The nation's merchandise trade deficit surged to $14.5 billion in March, up $2 billion from February, as imports reached record levels and Japan posted its largest monthly surplus with the United States, the Commerce Department reported yesterday.

Sharp decreases in the price of oil kept the deficit from climbing even higher. The only bright spot in the March trade figures was a $1.2 billion rise in U.S. sales overseas.

The rising trade deficit, which hit a record $148.5 billion in 1985 and has not begun to recede even though the administration expects the year's final figure to be no higher than 1985's, is likely to spell trouble for President Reagan. He is faced with an increasingly restive Congress that is questioning his administration's antiprotectionist trade stance and its apparent refusal to get tough with Japan for failing to trim its trade surplus.

The trade deficit also is sapping the nation's growth prospects despite strength in housing and consumer spending, economists said. A separate Commerce Department report yesterday said new factory orders fell 2.3 percent in March, the sharpest monthly decline since April 1984.
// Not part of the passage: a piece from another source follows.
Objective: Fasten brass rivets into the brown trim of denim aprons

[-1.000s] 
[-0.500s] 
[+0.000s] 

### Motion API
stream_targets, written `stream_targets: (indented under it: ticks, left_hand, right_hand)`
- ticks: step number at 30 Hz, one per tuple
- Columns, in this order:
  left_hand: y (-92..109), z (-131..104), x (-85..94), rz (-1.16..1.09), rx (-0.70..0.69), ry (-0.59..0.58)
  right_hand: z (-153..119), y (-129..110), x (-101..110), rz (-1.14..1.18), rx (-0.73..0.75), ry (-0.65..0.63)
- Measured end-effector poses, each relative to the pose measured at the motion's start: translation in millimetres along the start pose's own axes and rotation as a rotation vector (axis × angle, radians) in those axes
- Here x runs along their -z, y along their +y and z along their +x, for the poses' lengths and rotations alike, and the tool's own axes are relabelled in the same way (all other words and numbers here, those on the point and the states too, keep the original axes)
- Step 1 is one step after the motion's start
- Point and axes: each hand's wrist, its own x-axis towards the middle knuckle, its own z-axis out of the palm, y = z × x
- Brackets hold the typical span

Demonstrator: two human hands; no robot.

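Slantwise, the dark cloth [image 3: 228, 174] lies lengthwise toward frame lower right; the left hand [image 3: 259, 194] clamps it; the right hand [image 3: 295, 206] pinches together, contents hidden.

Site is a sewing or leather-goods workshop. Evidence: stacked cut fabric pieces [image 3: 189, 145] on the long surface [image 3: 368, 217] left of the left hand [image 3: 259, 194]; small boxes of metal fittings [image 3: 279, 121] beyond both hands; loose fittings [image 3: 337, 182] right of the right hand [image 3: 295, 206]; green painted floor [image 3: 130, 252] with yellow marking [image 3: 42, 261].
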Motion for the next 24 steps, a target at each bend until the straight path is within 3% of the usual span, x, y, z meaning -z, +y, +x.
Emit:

The new trade figures, showing Japan's surplus jumped to $5.5 billion last month, was released as Reagan was on his way to Tokyo for an economic summit next week. America's European allies are urging him to press Prime Minister Yasuhiro Nakasone to increase his government's efforts to brake Japan's growing global trade surplus.

Japan meanwhile reported yesterday that its global trade surplus for the first 20 days of April was more than twice as high as in the same period of 1985 -- jumping to $3.91 billion from $1.61 billion. The figures showed imports dropped 7.9 percent despite a year-long Nakasone drive to get the Japanese to buy more foreign products. At the same time, exports grew 17.5 percent.

The Senate is expected to consider trade legislation next week aimed at forcing the Reagan administration to retaliate against Japan unless it buys more foreign goods, especially telecommunications products.

"Protectionism is alive and well in the United States," Treasury Secretary James A. Baker III warned in an interview with the U.S. Information Agency, pointing to congressional moves on trade, Dow Jones News Service reported.

He and Commerce Secretary Malcolm Baldrige agreed that the solution for America's trade deficit is for other industrialized nations to boost their economies.

"While the lower dollar will begin to help in the last half of this year, other nations should stimulate their economies in a noninflationary way to promote worldwide economic recovery and bring trade among nations into better balance," Baldrige said.

Baker, though, said the full effects of the lower dollar would not be felt until the end of 1987.

Baker added, in the interview, which the U.S. Information Agency beamed overseas, that Japan should restructure its economy to decrease its global trade surplus, as was proposed by a blue-ribbon committee in Tokyo. Japan should increase the Japanese public's domestic demand for goods and make the country becomes less dependent on selling overseas, he said, according to Dow Jones.

That plan is favored by Nakasone, who promised President Reagan in early April that he would implement it. But the program has run into spirited opposition within his Liberal Democratic Party, and Nakasone has been less forceful in his statements in Japan about the proposals than he was when he visited Washington.

The trade figures showed March imports reached $33.4 billion, 5.7 percent higher than the average for the past 12 months and $1.8 billion greater than the February totals. The import totals were paced by $25.3 billion in manufactured goods, an area in which the United States once was the world's leading exporter but which last month suffered a $12 billion trade deficit. The value of oil imports decreased $493 million.

While foreign goods continued to flood into the United States, overseas sales of American-made products increased as U.S. goods become more competitive in foreign markets because of the lower value of the dollar.

Commerce chief economist Robert Ortner said the increase in both imports and exports illustrated a phenomenon economists call the "J curve," which shows the initial effects of a falling dollar as a worsened trade balance: The higher cost of imports caused by the lower dollar is felt in the deficit totals before domestic producers begin selling more overseas.

Ortner said trade balances will get worse until Americans start buying more U.S. products, which Baldrige predicted will happen in the last half of this year.